Ferien auf den ost- oder nordfriesischen Inseln in Dänemark
Jedes Jahr fahren ein Paar Millionen Deutsche nach
Dänemark in die Ferien. Fragt man die Ferienhungrigen, was sie an ihrem Urlaubsziel besonders schätzen, dann rangiert das "Ferienhaus" immer ganz oben. Offenbar ist ein Urlaub im Ferienhaus auch etwas Ur-dänisches, denn die Dänen selbst verbringen ja ihren eigenen Urlaub, ob mit Familie, allein oder mit Freunden, im Ferienhaus. Es scheint wohl die schönste Art Urlaub zu machen. Glaubt man der dänischen Statistik, dann zählt sie im Schnitt 15 Millionen Ferienhaus-Übernachtungen pro Jahr, nur allein von deutschen Urlaubern! Die fühlen sich hier so pudelwohl wie der Pudel, der in Dänemark genau wie Herrchen und Frauchen den Strand betreten darf.
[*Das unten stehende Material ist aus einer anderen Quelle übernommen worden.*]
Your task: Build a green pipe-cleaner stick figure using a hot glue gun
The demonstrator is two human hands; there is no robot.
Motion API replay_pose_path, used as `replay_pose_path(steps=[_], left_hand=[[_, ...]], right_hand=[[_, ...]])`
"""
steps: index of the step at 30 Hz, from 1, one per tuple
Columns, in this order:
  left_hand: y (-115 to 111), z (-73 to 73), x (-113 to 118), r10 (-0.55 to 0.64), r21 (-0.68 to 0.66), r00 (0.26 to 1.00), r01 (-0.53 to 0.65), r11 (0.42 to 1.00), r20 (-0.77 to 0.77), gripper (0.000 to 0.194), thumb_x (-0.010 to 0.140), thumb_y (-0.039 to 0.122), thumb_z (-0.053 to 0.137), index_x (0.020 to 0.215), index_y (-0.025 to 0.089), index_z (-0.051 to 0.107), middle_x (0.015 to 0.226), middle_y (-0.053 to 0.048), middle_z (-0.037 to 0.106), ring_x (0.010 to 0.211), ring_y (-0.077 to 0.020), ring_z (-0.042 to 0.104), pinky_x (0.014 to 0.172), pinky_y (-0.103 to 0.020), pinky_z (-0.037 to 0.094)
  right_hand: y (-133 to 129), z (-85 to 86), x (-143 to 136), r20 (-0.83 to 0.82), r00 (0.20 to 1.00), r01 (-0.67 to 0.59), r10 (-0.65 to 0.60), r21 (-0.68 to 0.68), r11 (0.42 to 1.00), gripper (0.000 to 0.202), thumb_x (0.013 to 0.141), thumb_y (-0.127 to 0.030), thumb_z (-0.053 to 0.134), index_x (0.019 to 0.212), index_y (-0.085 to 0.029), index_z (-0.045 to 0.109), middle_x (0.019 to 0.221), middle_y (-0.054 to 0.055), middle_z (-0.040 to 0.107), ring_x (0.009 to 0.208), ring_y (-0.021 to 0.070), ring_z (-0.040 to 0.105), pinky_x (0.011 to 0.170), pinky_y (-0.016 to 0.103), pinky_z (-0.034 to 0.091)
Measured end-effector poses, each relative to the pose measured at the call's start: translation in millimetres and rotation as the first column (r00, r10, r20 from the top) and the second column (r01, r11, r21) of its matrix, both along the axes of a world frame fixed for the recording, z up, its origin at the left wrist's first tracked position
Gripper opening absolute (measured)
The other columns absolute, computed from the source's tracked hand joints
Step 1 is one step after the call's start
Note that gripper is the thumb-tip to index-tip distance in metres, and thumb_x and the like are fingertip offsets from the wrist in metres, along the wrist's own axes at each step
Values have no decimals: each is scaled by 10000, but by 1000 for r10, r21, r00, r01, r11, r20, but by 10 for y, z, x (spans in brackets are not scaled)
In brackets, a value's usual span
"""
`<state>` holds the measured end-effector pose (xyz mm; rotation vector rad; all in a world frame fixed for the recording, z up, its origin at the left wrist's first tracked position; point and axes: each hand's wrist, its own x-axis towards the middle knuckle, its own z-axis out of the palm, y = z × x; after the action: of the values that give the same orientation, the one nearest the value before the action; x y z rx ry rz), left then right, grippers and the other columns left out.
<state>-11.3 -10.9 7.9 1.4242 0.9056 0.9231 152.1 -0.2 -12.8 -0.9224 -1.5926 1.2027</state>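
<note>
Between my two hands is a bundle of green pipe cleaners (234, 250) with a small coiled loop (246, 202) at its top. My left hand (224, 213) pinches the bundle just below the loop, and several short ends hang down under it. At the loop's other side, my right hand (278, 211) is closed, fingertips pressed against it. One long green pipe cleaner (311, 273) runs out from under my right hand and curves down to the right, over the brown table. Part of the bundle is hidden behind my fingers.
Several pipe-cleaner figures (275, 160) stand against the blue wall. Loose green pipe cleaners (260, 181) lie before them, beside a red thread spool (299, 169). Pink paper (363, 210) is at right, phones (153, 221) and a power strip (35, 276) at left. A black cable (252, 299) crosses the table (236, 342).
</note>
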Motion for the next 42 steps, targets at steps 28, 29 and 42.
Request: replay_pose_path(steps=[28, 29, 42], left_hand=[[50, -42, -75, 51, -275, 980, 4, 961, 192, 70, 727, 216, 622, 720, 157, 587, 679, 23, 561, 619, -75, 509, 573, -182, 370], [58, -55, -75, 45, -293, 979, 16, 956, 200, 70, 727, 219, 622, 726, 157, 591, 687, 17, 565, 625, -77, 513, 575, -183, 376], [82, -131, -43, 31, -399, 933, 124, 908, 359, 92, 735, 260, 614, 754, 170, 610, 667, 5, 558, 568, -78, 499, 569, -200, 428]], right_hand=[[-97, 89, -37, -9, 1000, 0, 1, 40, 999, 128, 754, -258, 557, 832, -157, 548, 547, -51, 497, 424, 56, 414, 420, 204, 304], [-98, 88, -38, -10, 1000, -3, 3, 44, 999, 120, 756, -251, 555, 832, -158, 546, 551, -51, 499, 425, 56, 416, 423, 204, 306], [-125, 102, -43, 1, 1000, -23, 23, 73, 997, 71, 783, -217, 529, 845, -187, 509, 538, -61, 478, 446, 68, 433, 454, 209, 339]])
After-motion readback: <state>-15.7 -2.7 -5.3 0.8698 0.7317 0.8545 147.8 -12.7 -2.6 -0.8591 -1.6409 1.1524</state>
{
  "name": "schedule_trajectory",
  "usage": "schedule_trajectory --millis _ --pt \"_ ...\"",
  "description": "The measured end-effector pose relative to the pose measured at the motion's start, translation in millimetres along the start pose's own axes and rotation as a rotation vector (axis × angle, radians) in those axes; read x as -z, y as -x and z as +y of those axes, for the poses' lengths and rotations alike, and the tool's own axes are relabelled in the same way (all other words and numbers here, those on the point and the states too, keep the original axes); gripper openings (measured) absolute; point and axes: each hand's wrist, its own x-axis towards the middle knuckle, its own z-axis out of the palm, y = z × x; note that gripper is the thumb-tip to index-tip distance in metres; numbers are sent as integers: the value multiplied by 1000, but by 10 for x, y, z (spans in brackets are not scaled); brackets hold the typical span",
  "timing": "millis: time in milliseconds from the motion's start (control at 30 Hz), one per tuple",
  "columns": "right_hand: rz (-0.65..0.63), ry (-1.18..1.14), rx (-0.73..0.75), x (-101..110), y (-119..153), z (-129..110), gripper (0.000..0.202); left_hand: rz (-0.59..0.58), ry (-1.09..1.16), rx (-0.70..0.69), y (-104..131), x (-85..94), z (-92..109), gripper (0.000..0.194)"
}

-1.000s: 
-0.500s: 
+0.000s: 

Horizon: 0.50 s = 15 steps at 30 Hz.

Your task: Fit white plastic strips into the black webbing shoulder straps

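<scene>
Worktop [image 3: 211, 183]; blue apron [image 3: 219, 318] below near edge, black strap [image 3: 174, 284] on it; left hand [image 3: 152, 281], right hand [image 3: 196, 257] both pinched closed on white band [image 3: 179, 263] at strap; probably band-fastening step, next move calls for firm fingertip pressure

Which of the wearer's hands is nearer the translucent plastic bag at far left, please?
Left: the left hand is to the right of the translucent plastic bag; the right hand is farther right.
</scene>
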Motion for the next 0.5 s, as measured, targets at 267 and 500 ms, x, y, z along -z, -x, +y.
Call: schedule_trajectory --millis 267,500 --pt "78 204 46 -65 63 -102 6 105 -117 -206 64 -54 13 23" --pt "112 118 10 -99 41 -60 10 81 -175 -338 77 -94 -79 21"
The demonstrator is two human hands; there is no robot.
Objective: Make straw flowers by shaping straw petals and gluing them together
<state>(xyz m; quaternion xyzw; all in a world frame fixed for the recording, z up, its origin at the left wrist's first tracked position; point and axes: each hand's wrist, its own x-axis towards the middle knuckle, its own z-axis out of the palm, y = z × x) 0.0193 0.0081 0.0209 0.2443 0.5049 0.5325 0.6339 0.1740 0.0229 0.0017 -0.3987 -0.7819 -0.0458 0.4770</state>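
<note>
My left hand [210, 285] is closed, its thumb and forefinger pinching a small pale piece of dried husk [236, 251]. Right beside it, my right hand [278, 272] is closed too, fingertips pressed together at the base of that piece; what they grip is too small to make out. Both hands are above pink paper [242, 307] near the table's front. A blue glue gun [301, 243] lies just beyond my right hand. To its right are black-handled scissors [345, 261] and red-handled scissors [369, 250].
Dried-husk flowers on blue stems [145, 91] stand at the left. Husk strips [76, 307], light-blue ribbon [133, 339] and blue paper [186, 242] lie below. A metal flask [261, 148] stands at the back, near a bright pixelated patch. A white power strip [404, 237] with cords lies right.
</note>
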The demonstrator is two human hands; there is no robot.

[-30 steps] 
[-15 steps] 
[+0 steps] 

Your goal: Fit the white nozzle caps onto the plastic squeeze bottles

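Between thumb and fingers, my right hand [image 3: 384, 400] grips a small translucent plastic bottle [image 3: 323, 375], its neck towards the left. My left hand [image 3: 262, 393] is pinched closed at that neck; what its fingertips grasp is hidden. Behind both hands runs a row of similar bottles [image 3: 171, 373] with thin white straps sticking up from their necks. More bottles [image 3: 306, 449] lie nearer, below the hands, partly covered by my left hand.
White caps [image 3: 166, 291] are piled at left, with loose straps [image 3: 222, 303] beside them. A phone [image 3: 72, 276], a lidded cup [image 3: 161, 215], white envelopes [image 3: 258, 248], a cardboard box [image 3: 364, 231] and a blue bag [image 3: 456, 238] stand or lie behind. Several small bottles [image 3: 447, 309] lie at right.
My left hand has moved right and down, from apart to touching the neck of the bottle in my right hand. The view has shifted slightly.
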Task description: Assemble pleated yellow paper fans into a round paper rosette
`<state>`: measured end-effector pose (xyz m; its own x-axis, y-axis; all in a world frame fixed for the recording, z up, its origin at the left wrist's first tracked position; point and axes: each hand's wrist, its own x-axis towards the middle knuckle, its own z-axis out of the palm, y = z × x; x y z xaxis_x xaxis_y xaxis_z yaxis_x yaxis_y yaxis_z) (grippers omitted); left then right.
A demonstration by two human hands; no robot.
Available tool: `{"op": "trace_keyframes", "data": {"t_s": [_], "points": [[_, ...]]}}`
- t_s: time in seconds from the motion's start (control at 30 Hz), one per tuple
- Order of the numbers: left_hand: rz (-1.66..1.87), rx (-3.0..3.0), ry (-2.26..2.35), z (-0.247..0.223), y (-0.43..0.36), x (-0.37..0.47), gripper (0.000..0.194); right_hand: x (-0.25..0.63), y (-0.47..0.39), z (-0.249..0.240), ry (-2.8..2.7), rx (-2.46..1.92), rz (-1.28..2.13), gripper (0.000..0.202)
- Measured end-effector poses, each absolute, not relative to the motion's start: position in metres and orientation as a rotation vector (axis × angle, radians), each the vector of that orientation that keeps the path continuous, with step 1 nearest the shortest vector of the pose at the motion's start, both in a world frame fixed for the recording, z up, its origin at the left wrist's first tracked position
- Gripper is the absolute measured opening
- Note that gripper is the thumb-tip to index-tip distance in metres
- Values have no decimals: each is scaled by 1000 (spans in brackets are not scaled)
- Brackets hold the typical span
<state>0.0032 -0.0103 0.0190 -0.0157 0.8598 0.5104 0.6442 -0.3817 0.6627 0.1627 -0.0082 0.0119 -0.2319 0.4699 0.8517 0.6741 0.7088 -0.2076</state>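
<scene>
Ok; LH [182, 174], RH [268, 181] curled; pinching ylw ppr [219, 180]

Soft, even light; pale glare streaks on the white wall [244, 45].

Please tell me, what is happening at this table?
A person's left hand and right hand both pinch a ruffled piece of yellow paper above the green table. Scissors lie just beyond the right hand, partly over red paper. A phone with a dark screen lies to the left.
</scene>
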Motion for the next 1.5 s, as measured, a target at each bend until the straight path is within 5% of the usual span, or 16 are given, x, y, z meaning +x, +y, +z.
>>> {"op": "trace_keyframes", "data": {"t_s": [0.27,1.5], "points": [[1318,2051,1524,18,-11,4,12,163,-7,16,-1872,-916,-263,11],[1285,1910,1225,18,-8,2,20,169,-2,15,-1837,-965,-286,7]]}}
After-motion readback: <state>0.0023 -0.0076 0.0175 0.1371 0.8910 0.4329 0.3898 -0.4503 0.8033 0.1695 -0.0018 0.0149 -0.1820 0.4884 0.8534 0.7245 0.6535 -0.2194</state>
Es gibt an der Ostsee genau wie an der
Nordsee Ferienhäuser, die vielfach in unmittelbarer Nähe zum Strand liegen. Das ist für deutsche Verhältnisse beinahe unfassbar, es sei denn man macht Ferien auf den ost- oder nordfriesischen Inseln. Aber auch auf Juist, Baltrum, Föhr oder Sylt gibt es kaum Häuser, die wirklich am Strand liegen. Ein typisches Nordsee Ferienhaus in Dänemark hingegen liegt bevorzugt in Strandnähe, in den Dünen oder erhaben auf einer Klippe über einer malerischen Bucht. Und von diesem Nordsee-Strand gibt es satte 400 Kilometer.
An manchen Stellen ist er schon weltrekordverdächtig breit. Besonders auf der Westseite der Insel Röm, wo der Weg über den Strand zum Wasser 4 Kilometer lang ist und die örtlichen Behörden sogar erlauben, dass man mit dem Auto bis ans Wasser fährt. Alles offenbar Gründe genug, dass Deutsche hier 15 Millionen Mal übernachtet haben und das sind, wohlgemerkt, nur die Zahlen für die Ferienhäuser.